On the other hand, “fresh” fruits and vegetables are pluck before they are ripe and made to endure the long journey overseas. The additional time spent at supermarkets and in your fridge, means even more nutrients are going to be lost.
This doesn’t mean that canned food is necessarily better. Fruits and vegetables are mostly fine, but preserved meats often have an extraordinary amount of salt or worse MSG!
MSG Is Bad For You
With “No MSG” plastered across the food items in the supermarket these days Monosodium Glutamate (MSG) must be some sort of global threat.
Locally, MSG better known simply as Ajinomoto, the name of the company that makes it (because anything that sounds Japanese is more likely to kill you). While Japan was responsible for marketing it, most seem to forget that it was the Chinese who first discovered glutamates some 2,500 years ago.
Glutamates are a natural occurring salt, found in almost all protein rich food such as meat, wheat and the most classical source, soybeans. MSG probably wouldn’t be as feared a thing if it was just called soy salt instead.

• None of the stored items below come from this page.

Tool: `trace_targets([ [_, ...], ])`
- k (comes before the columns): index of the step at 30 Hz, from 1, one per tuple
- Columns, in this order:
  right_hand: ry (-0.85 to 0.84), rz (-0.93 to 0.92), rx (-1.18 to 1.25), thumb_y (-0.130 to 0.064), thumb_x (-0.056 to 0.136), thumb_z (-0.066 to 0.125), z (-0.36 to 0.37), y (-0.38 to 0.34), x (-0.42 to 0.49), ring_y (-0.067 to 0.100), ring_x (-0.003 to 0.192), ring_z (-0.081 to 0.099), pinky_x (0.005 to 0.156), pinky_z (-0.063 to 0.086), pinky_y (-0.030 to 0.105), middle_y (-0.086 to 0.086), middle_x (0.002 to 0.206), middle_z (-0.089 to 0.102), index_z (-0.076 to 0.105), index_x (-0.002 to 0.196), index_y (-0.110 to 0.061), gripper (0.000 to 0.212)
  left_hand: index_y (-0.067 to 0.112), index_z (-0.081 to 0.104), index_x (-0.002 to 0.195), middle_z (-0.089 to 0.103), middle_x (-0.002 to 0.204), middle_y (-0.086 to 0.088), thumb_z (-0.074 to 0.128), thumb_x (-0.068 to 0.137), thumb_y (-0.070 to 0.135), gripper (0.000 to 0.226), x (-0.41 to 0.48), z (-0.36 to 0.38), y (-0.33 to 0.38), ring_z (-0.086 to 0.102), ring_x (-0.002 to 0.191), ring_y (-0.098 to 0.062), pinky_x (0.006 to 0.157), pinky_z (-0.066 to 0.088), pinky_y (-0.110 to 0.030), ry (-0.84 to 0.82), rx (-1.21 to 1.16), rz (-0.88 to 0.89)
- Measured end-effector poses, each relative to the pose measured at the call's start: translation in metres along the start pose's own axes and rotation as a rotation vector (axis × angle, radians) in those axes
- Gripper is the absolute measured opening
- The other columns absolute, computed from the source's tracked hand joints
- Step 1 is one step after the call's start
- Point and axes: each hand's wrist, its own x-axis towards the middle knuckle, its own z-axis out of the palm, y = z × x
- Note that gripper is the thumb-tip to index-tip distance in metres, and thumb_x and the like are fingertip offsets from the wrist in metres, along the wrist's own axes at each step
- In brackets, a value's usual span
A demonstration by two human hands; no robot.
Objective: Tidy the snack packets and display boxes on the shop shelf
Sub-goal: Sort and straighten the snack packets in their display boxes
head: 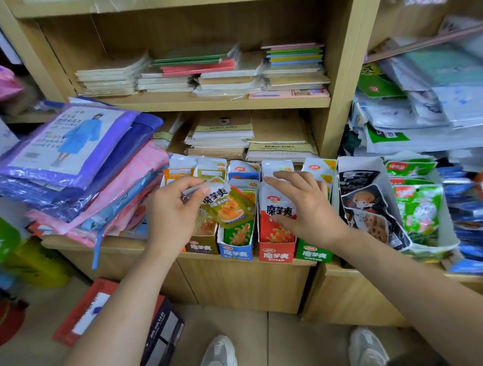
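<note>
Your left hand (174,211) pinches the top edge of a green packet (230,208) between fingers and thumb. The packet hangs tilted just below them, over the blue display box (237,251) and the brown box (200,246) beside it. Your right hand (300,205) has its fingers spread across the red packets (275,209) in the red display box (276,255), seemingly pressing rather than gripping. The boxes sit right at the shelf (70,243) edge, so a hard push could tip one off. The slanted packet could also slip or land in the wrong box.

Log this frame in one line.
left hand: pinches green packet | green packet: tilted, above blue box | right hand: rests on red packets in red box
</note>
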Motion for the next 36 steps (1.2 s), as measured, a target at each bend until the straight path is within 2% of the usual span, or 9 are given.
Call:
trace_targets([
  [2, 0.063, -0.007, 0.102, -0.038, 0.080, 0.078, -0.006, -0.008, 0.003, 0.018, 0.132, 0.037, 0.099, 0.030, 0.046, -0.010, 0.142, 0.049, 0.049, 0.144, -0.029, 0.070, 0.020, 0.075, 0.098, 0.069, 0.092, 0.024, 0.075, 0.089, 0.020, 0.009, 0.003, -0.006, 0.003, 0.066, 0.087, 0.008, 0.077, 0.051, -0.014, 0.041, -0.112, -0.048],
  [5, 0.091, -0.006, 0.262, -0.046, 0.077, 0.081, -0.018, -0.026, 0.007, 0.010, 0.127, 0.038, 0.102, 0.029, 0.039, -0.015, 0.134, 0.052, 0.049, 0.142, -0.029, 0.074, 0.022, 0.074, 0.101, 0.077, 0.094, 0.008, 0.075, 0.090, 0.017, 0.012, 0.004, -0.015, 0.010, 0.072, 0.091, -0.006, 0.079, 0.056, -0.023, 0.031, -0.298, -0.103],
  [9, 0.003, 0.002, 0.347, -0.056, 0.069, 0.082, -0.024, -0.043, 0.008, 0.010, 0.124, 0.047, 0.103, 0.039, 0.036, -0.012, 0.132, 0.057, 0.047, 0.142, -0.035, 0.083, 0.023, 0.073, 0.095, 0.078, 0.089, 0.007, 0.070, 0.091, 0.010, 0.014, -0.001, -0.012, 0.022, 0.069, 0.077, -0.006, 0.068, 0.055, -0.021, -0.048, -0.491, -0.173],
  [14, -0.074, 0.137, 0.495, -0.027, 0.075, 0.087, -0.031, -0.045, 0.008, 0.004, 0.099, 0.063, 0.081, 0.053, 0.016, -0.010, 0.115, 0.065, 0.056, 0.135, -0.024, 0.068, 0.024, 0.074, 0.094, 0.078, 0.088, 0.002, 0.070, 0.093, 0.015, 0.010, -0.004, 0.001, 0.030, 0.069, 0.080, -0.011, 0.065, 0.055, -0.022, -0.074, -0.551, -0.313],
  [17, -0.105, 0.207, 0.654, -0.016, 0.079, 0.083, -0.039, -0.036, 0.011, 0.010, 0.083, 0.070, 0.062, 0.054, 0.019, -0.002, 0.103, 0.070, 0.062, 0.122, -0.018, 0.048, 0.022, 0.073, 0.098, 0.079, 0.090, 0.003, 0.072, 0.092, 0.017, 0.008, 0.000, 0.008, 0.042, 0.072, 0.083, -0.008, 0.065, 0.055, -0.021, -0.090, -0.650, -0.377],
  [20, 0.009, 0.299, 0.806, -0.012, 0.083, 0.079, -0.042, -0.025, 0.013, 0.021, 0.076, 0.073, 0.060, 0.059, 0.031, 0.006, 0.093, 0.073, 0.066, 0.109, -0.009, 0.029, 0.028, 0.071, 0.110, 0.077, 0.102, 0.007, 0.072, 0.091, 0.021, 0.021, 0.009, 0.018, 0.042, 0.072, 0.096, -0.007, 0.075, 0.059, -0.025, -0.159, -0.714, -0.393],
  [26, 0.206, 0.581, 1.093, -0.012, 0.090, 0.072, -0.037, 0.006, 0.011, 0.033, 0.088, 0.074, 0.076, 0.060, 0.045, 0.013, 0.100, 0.076, 0.068, 0.110, -0.006, 0.022, 0.028, 0.052, 0.146, 0.054, 0.146, 0.010, 0.061, 0.099, 0.029, 0.048, 0.012, 0.045, 0.000, 0.042, 0.137, -0.011, 0.114, 0.038, -0.042, -0.400, 0.134, -0.020],
  [31, 0.244, 0.677, 1.145, -0.015, 0.090, 0.071, -0.036, 0.018, 0.011, 0.030, 0.093, 0.074, 0.076, 0.060, 0.042, 0.012, 0.105, 0.076, 0.065, 0.117, -0.004, 0.029, 0.039, 0.019, 0.158, 0.011, 0.166, 0.020, 0.053, 0.100, 0.048, 0.068, 0.008, 0.064, -0.012, 0.004, 0.152, -0.018, 0.118, 0.012, -0.048, -0.647, 0.631, 0.102],
  [36, 0.253, 0.698, 1.137, -0.017, 0.090, 0.073, -0.037, 0.022, 0.010, 0.029, 0.091, 0.075, 0.077, 0.059, 0.043, 0.010, 0.103, 0.076, 0.067, 0.115, -0.006, 0.029, 0.041, 0.059, 0.136, 0.038, 0.158, 0.016, 0.066, 0.094, 0.042, 0.043, 0.014, 0.056, -0.016, 0.025, 0.143, -0.021, 0.111, 0.023, -0.047, -0.451, 0.618, 0.239],
])
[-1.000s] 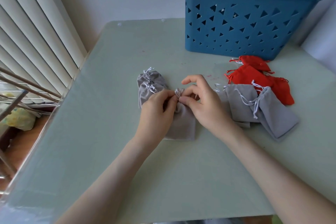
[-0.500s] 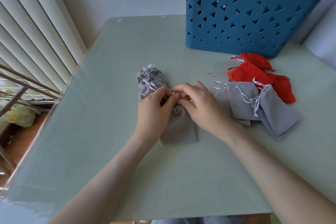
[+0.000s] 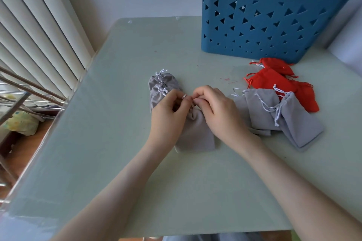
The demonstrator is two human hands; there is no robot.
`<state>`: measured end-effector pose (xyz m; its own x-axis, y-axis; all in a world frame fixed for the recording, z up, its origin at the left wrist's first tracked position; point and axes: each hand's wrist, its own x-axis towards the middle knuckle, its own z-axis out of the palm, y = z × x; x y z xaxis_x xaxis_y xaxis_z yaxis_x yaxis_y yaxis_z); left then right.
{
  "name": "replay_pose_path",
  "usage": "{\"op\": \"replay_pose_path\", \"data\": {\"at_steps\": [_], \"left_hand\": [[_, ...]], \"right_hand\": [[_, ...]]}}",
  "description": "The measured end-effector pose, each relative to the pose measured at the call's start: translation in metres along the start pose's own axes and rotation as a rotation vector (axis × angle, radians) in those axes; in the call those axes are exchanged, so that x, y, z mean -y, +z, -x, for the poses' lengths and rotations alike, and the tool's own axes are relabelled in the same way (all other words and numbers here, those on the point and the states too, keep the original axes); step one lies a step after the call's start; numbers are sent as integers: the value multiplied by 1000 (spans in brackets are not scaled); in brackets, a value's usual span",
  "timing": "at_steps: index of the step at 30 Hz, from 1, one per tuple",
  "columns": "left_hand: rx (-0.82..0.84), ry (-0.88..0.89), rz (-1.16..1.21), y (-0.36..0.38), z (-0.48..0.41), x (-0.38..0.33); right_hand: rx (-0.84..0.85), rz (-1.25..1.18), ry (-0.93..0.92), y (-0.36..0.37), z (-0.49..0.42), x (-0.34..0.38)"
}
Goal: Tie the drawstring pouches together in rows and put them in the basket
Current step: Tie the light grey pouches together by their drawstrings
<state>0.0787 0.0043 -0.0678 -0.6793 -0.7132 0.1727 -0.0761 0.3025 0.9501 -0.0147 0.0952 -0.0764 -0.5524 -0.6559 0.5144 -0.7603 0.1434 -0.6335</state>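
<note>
Works at the gathered mouth of a grey pouch (image 3: 195, 133) in the middle of the pale green table (image 3: 117, 162). Pinches its white drawstring (image 3: 193, 104) with the left hand (image 3: 168, 115) — thumb and forefinger curled tight — and with the right hand (image 3: 219, 111), fingertips likewise closed on the cord, meeting those of the left. Pouch body flat on the table, bottom end toward the near edge. Just left of the hands, two cinched grey pouches (image 3: 160, 88), one against the other; whether joined to the held one, cannot tell. To the right, a heap of loose grey pouches (image 3: 284, 115), its far edge over the red pouches (image 3: 274, 78). Beyond those, at the far right corner, the blue basket (image 3: 274, 25) — upright, triangular cut-outs in its wall. Along the left, white blinds (image 3: 39, 35).
</note>
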Motion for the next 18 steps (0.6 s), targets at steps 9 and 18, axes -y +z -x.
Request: {"op": "replay_pose_path", "data": {"at_steps": [9, 18], "left_hand": [[218, -189, 294, -9, -9, 4], [312, -220, 324, -13, -8, 1]], "right_hand": [[-123, 159, -241, 1, -1, -4], [-122, 93, -234, 3, -2, -3]]}}
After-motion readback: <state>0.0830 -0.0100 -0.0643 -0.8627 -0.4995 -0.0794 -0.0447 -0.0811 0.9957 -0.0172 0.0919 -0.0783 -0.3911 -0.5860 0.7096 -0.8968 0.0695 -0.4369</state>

Over the years, the United States government has pumped funds into MSG research, citing claims of people suffering from strange symptoms after eating Chinese food. Yet each test only served to prove that monosodium glutamate is completely safe. In fact, the only time people suffered from any ill effects was when the MSG was replaced with a placebo.
Cup Noodles Contain Wax
Another staple Japanese food item out to poison its people? It might come as a surprise to most that just like conventional noodles, instant noodles were actually a Chinese invention.
Thanks to a fake internet chain letter, many people think that the Styrofoam cups used to contain cup noodles contains a layer of wax to protect the foam. It’s not just limited to the uneducated people too, as I know of a few friends who believe this to be true.
Obviously, it makes no sense for noodle companies to coat Styrofoam with wax. Styrofoam melts at beyond boiling point, while wax has an extremely low melting point for a solid, a property which gives it its use in making candles. But how do you explain the shiny surface of the cups then?
Well, it actually takes more effort for Styrofoam to be not shiny, considering that it is a plastic and all.
Another prevalent belief is that all instant noodles of both the cup and packet variety, are coated with wax to preserve the noodle or prevent sticking. How else do you explain the starchy residue when boiling noodles?
Well the Chinese really do wax some food to preserve them but noodles is not one of them. Instant noodles actually work in an identical way to the traditional longevity noodles. The noodles are deep fried in oil and dried to become their packaged form. The so called “wax” residue is nothing but the oil used to fry the noodles.